Your assignment:
I need the lines below from the one with "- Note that" down to the one with "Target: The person" reproduced exactly, both ends included, and nothing else.

Provided material:

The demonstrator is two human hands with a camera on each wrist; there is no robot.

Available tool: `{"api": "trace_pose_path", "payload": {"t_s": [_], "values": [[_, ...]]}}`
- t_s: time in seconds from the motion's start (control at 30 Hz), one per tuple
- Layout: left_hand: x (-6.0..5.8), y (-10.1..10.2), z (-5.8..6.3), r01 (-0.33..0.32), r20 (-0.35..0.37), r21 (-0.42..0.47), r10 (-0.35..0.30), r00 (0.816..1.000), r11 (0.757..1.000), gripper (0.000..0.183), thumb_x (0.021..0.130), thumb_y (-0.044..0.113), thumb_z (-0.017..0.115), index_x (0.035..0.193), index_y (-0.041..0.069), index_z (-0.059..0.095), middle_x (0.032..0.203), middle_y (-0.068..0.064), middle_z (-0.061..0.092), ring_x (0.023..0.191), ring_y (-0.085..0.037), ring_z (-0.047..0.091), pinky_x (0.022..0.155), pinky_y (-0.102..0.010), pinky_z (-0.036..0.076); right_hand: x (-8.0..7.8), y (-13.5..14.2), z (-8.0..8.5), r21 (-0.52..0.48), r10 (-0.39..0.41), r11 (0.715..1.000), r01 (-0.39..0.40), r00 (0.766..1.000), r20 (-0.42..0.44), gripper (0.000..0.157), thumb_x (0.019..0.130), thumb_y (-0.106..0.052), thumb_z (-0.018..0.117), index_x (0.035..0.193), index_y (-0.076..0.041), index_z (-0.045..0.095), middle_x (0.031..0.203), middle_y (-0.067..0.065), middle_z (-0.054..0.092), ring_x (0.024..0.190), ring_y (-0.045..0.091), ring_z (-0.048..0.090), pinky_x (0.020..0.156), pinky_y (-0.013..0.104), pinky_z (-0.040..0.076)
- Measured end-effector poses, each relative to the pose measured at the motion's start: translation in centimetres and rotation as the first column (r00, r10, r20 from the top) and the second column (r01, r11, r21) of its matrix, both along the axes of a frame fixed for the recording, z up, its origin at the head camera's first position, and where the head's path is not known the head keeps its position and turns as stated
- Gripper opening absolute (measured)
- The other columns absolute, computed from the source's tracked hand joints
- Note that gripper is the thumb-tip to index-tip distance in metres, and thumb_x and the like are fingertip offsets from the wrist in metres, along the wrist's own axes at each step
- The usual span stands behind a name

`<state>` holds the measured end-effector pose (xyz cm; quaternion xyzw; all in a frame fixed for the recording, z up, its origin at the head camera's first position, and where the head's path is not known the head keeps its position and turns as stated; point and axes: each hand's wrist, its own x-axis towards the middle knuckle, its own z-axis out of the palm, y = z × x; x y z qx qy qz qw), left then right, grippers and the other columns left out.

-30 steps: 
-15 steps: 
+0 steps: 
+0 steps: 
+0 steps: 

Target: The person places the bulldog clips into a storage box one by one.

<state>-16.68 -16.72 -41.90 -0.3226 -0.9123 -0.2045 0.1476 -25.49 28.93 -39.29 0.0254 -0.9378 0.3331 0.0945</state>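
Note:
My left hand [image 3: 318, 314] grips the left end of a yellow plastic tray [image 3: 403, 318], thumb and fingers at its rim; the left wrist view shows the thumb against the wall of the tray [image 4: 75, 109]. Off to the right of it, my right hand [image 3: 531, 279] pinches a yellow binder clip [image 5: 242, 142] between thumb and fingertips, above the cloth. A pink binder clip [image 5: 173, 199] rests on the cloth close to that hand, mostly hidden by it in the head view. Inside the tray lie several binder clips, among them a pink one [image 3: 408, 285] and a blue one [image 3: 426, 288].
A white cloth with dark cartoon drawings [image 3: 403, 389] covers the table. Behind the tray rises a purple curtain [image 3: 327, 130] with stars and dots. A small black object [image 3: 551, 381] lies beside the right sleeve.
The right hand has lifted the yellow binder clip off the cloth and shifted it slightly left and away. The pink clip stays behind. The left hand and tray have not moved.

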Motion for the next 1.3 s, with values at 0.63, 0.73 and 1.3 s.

Final answer:
- Note that gripper is the thumb-tip to index-tip distance in metres, and thumb_x and the like are fingertip offsets from the wrist in metres, along the wrist's own axes at each step
- The usual span stands behind a name

`<state>` holds the measured end-effector pose (xyz cm; quaternion xyzw; all in a frame fixed for the recording, z up, its origin at the head camera's first position, and where the head's path is not known the head keeps its position and turns as stated; point and axes: each hand's wrist, its own x-axis towards the middle knuckle, its own z-axis out of the palm, y = z × x; x y z qx qy qz qw), left then right, grippers and the other columns left out.

-30 steps: 
-15 steps: 
+0 steps: 
+0 steps: 
+0 steps: 

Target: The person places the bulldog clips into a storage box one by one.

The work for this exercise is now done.